DRecPy.Recommender package

DRecPy.Recommender.cdae module

Implementation of the CDAE model (Collaborative Denoising Auto-Encoder). Paper: Wu, Yao, et al. “Collaborative denoising auto-encoders for top-n recommender systems.” Proceedings of the Ninth ACM International Conference on Web Search and Data Mining. ACM, 2016.

Note: gradients are evaluated for all output units (the output unit selection step discussed in the paper is not done).

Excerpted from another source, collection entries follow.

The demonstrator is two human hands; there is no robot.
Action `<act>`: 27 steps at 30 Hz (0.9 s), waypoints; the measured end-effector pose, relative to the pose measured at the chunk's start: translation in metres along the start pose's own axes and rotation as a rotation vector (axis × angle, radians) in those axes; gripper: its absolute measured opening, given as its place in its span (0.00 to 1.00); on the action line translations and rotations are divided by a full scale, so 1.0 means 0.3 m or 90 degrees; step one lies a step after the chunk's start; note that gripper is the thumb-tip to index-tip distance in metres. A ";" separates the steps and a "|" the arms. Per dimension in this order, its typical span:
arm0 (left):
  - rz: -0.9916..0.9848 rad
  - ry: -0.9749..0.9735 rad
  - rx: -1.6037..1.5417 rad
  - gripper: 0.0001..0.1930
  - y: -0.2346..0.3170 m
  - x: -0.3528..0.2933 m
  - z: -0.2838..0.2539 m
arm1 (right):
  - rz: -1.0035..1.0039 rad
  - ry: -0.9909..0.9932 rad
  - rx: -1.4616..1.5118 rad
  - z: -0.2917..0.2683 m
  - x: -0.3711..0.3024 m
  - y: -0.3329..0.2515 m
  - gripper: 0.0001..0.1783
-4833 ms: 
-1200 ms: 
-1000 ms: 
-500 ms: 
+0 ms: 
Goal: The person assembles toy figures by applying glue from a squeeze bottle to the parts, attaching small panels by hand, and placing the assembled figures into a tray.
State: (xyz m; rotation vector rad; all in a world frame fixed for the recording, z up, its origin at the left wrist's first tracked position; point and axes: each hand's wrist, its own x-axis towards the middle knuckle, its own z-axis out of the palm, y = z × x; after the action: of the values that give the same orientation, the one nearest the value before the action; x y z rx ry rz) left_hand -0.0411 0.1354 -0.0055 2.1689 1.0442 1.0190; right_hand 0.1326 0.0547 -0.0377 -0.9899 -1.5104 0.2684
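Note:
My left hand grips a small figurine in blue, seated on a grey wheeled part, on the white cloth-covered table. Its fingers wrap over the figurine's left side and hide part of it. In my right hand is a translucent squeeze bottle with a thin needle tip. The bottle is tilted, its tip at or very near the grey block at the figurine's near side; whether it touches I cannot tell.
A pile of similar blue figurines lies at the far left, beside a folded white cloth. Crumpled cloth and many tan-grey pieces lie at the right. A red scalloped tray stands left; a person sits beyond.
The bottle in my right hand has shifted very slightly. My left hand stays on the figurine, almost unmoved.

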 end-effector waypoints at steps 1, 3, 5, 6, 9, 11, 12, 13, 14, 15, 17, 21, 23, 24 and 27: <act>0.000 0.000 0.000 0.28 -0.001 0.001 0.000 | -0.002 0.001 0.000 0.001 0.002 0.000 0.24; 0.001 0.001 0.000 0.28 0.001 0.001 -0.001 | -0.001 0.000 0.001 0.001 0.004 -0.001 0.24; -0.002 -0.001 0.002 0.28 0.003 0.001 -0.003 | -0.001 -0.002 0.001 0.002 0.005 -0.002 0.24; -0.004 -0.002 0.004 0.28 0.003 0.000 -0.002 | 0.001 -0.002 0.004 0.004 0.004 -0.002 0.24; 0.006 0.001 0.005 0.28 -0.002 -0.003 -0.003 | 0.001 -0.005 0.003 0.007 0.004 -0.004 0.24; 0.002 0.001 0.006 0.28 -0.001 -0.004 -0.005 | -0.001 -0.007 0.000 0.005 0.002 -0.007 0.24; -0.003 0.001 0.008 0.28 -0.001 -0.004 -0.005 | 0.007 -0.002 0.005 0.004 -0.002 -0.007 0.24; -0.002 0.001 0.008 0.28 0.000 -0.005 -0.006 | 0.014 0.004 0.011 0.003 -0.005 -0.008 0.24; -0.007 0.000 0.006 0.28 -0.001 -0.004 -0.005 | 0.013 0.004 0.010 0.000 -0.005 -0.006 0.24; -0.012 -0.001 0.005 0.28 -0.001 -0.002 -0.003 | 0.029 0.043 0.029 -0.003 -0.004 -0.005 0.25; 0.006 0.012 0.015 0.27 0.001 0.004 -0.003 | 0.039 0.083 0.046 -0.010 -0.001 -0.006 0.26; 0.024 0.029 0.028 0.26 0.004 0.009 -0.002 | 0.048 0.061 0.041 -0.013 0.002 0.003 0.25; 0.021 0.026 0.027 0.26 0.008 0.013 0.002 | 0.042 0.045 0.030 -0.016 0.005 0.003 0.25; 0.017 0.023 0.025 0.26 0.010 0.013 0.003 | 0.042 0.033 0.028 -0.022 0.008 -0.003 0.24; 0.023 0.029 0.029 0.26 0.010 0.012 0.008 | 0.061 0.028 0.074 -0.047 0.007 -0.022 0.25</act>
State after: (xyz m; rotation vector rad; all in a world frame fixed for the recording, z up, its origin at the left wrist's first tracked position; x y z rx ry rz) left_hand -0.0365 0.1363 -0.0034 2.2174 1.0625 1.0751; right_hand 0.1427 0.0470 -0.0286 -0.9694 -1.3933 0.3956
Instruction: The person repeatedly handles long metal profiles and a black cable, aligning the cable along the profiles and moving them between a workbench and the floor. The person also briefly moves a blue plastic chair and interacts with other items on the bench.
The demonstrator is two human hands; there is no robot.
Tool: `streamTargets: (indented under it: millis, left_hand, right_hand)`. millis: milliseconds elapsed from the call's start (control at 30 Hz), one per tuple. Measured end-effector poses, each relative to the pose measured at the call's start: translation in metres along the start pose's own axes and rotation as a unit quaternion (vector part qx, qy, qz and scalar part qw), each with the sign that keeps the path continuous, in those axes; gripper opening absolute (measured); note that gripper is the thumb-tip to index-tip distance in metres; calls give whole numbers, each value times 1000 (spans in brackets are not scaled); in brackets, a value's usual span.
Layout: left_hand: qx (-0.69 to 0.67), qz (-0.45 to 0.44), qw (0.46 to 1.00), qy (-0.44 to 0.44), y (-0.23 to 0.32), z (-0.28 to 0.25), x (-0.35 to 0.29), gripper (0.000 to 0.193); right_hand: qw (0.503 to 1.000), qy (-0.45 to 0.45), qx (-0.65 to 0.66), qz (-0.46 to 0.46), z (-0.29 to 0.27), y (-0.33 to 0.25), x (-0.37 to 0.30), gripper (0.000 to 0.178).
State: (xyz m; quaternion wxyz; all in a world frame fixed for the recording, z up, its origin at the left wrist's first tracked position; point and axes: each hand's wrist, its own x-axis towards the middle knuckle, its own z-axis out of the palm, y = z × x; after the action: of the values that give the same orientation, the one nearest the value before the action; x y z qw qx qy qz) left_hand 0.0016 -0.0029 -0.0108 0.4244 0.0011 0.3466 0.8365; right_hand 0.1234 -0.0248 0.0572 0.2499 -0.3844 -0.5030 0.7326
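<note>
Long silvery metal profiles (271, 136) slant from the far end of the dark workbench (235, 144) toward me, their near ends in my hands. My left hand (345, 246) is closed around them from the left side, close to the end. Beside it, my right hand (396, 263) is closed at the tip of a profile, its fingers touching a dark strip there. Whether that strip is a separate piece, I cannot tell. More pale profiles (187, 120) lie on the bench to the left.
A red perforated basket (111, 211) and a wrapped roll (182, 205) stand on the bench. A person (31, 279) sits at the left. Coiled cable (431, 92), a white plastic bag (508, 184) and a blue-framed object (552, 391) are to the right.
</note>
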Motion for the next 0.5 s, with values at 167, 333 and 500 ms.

class DRecPy.Recommender.cdae.CDAE(hidden_factors=50, corruption_level=0.2, loss='bce', **kwds)

Bases: DRecPy.Recommender.recommender_abc.RecommenderABC

Collaborative Denoising Auto-Encoder (CDAE) recommender model.

Parameters:
  • hidden_factors – An integer defining the number of units for the hidden layer.
  • corruption_level – A decimal value representing the level of corruption to apply to the given interactions / ratings during training.
  • loss – A string that represents the loss function used to optimize the model. Supported: mse, bce. Default: bce.

For more arguments, refer to the base class: DRecPy.Recommender.RecommenderABC.

DRecPy.Recommender.dmf module

Implementation of the DMF model (Deep Matrix Factorization) Paper: Xue, Hong-Jian, et al. “Deep Matrix Factorization Models for Recommender Systems.” IJCAI. 2017.

class DRecPy.Recommender.dmf.DMF(user_factors=None, item_factors=None, use_nce=True, l2_norm_vectors=True, **kwds)

Bases: DRecPy.Recommender.recommender_abc.RecommenderABC

Deep Matrix Factorization (DMF) recommender model.

Parameters:
  • user_factors – A list containing the number of hidden neurons in each layer of the user NN. Default: [64, 32].
  • item_factors – A list containing the number of hidden neurons in each layer of the item NN. Default: [64, 32].
  • use_nce – A boolean indicating whether to use the normalized cross-entropy described in the paper as the loss function or the regular cross-entropy. Default: true.
  • l2_norm_vectors – A boolean indicating if user and item interaction vectors should be l2 normalized before being used as input for their respective NNs or not. Default: true.

For more arguments, refer to the base class: DRecPy.Recommender.RecommenderABC.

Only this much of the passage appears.